13

Dockerizing the Django Project

In the previous chapter, we learned more about software deployment, and we deployed the Django application on an AWS server. However, we came across issues such as poor preparation of the project for deployment, violation of some security issues, and deployment and development configuration.

In this chapter, we will learn how to use Docker on the Django backend and configure environment variables. We will also configure the database on a web server called NGINX using Docker. Here are the big sections of the chapter:

  • What is Docker?
  • Dockerizing the Django application
  • Using Docker Compose for multiple containers
  • Configuring environment variables in Django
  • Writing NGINX configuration

Technical requirements

For this chapter, you will need to have Docker and Docker Compose installed on your machine. The Docker official documentation has a well-documented process for the installation on any OS platform. You can check it out at https://docs.docker.com/engine/install/.

The code written in this chapter can also be found at https://github.com/PacktPublishing/Full-stack-Django-and-React/tree/chap13.

What is Docker?

Before defining what Docker is, we must understand what a container is and its importance in today’s tech ecosystem. To make it simple, a container is a standard unit of software that packages up the software and all of its required dependencies so that the software or the application can run quickly and reliably from one machine to another, whether the environment or the OS.

An interesting definition from Solomon Hykes at the 2013 PyCon talk is: containers are “self-contained units of software you can deliver from a server over there to a server over there, from your laptop to EC2 to a bare-metal giant server, and it will run in the same way because it is isolated at the process level and has its own file system.”

Important note

Containerization is different from virtualization. Virtualization enables teams to run multiple operating systems on the same hardware, while containerization allows teams to deploy multiple applications using the same operating system on single hardware with their own images and dependencies.

Great, right? Remember at the beginning of this book when we had to make configurations and installations depending on the OS mostly for the Python executable, the Postgres server, and different commands to create and activate a virtual environment? Using Docker, we can have a single configuration for a container, and this configuration can run the same on any machine. Docker ensures that your application can be executed in any environment. Then, we can say that Docker is a software platform for building, developing, and developing applications inside containers. It has the following advantages:

  • Minimalistic and portable: Compared to virtual machines (VMs) that require complete copies of an OS, the application, and the dependencies, which can take a lot of space, a Docker container requires less storage because the image used comes with megabytes (MB) in size. This makes them fast to boot and easily portable even on small devices such as Raspberry Pi-embedded computers.
  • Docker containers are scalable: Because they are lightweight, developers or DevOps can launch a lot of services based on containers and easily control the scaling using tools such as Kubernetes.
  • Docker containers are secure: Applications inside Docker containers are running isolated from each other. Thus, a container can’t check the processes running in another container.

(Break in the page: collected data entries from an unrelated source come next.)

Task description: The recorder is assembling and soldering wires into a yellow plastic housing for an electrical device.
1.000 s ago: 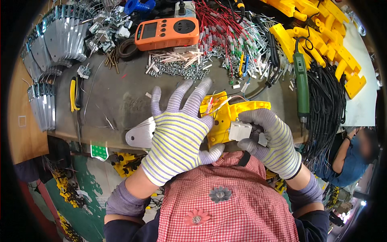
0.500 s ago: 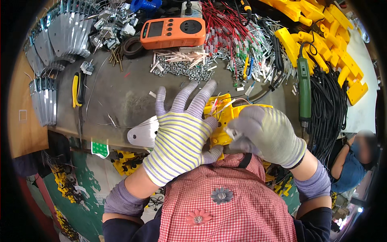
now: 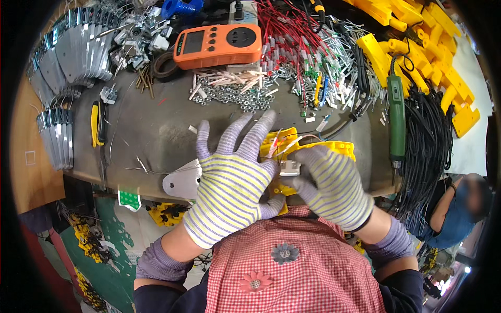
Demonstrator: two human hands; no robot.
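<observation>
A yellow plastic housing (image 3: 339, 149) lies in front of me with thin wires and white sleeves across its hollow. In its middle sits a small metal-and-white block (image 3: 289, 167). My left hand (image 3: 227, 182), in a striped glove, lies palm down with fingers spread. Its index finger and thumb rest at the housing's left edge. Partly under that hand is a flat grey metal plate (image 3: 180, 182) with a hole at its rounded end. My right hand (image 3: 334, 188), also gloved, is over the housing's right part, thumb and index finger apart on either side of the block's right end.
An orange meter (image 3: 219, 47) stands at the back, behind piled nuts (image 3: 235, 95) and red-wired parts (image 3: 284, 41). A green electric screwdriver (image 3: 396, 120), black cables (image 3: 425, 135) and yellow housings (image 3: 438, 57) are rightward. Yellow-handled cutters (image 3: 97, 125) and metal plates (image 3: 78, 47) lie leftward. A person (image 3: 454, 208) sits far right.
My right hand has come down and slightly left, its fingers parting. The block, earlier at its fingertips, now sits in the housing. My left hand has shifted only a little.
</observation>
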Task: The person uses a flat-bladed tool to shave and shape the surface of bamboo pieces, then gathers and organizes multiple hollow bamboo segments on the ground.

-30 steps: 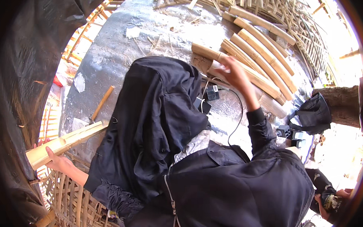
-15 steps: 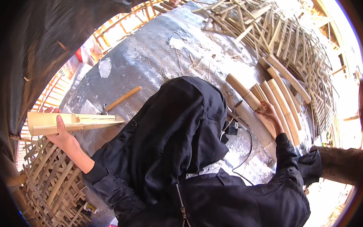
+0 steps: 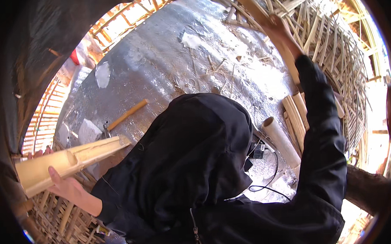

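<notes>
Bamboo half-pipe (image 3: 70,163), pale and split lengthwise, sits in the left hand (image 3: 62,184), which wraps it from below near its thick end, thumb over the near edge and fingertips showing past the far one. From that grasp the piece runs up and to the right, its narrow tip ending over the silver sheet (image 3: 167,67). Just beyond the tip lies a hammer (image 3: 122,118) with a wooden handle, flat on the sheet. Under the hand, a woven lattice (image 3: 57,221) of bamboo strips drops away. A dark hood (image 3: 196,152) fills the middle, hiding whatever is beneath it. To the right of it, cut bamboo lengths (image 3: 286,131) lie side by side, with a black cable (image 3: 270,175) looping next to them. Farthest off, the right hand (image 3: 278,28) is raised high, its fingers closed round a long bamboo strip (image 3: 254,8) that rises from a tangle of loose strips (image 3: 326,44) heaped along the sheet's far edge.
</notes>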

With a better understanding of what Docker is, we can now move on to integrate Docker into the Django application.

Dockerizing the Django application

In the precedent section, we defined Docker and its advantages. In this section, we will configure Docker with the Django application. This will help you understand better how Docker works under the hood.

Adding a Docker image

A characteristic of projects that use Docker is the presence of files called Dockerfiles in the project. A Dockerfile is a text document that contains all the commands necessary to assemble a Docker image. A Docker image is a read-only template with instructions to create a Docker container.

Creating an image with a Dockerfile is the most popular way to go as you only need to enter the instructions you will require to set up an environment, install the package, make migrations, and a lot more. This is what makes Docker very portable. For example, in the case of our Django application, we will write the Dockerfile based on an existing image for Python 3.10 based on the popular Alpine Linux project (https://alpinelinux.org/). This image has been chosen because of its small size, equal to 5 MB. Inside the Dockerfile, we will also add commands to install Python and Postgres dependencies, and we will further add commands to install packages. Let’s get started with the steps:

  1. Start by creating a new file at the root of the Django project called Dockerfile and adding the first line:

Dockerfile

FROM python:3.10-alpine
# pull official base image

Most of your Dockerfile will start with this line. Here, we are telling Docker which image to use to build our image. The python:3.10-alpine image is stored in what is called a Docker registry. This is a storage and distribution system for Docker images, and you can find the most popular one online, called Docker Hub, at https://hub.docker.com/.

  1. Next, let’s set the working directory. This directory will contain the code of the running Django project:

Dockerfile

WORKDIR /app
  1. As the Django application uses Postgres as a database, add the required dependencies for Postgres and Pillow to our Docker image:

Dockerfile

# install psycopg2 dependencies
RUN apk update 
    && apk add postgresql-dev gcc python3-dev musl-dev
    jpeg-dev zlib-dev
  1. Then, install the Python dependencies after making a copy of the requirements.txt file in the /app working directory:

Dockerfile

# install python dependencies
COPY requirements.txt /app/requirements.txt
RUN pip install --upgrade pip
RUN pip install --no-cache-dir -r requirements.txt
  1. After that, copy over the whole project itself:

Dockerfile

# add app
COPY . .
  1. And finally, expose port 8000 of the container for access to the other applications or the machine, run the migrations, and start the Django server:

Dockerfile

EXPOSE 8000
CMD ["python", "manage.py", "migrate"]
CMD ["python", "manage.py", "runserver", "0.0.0.0:8000"]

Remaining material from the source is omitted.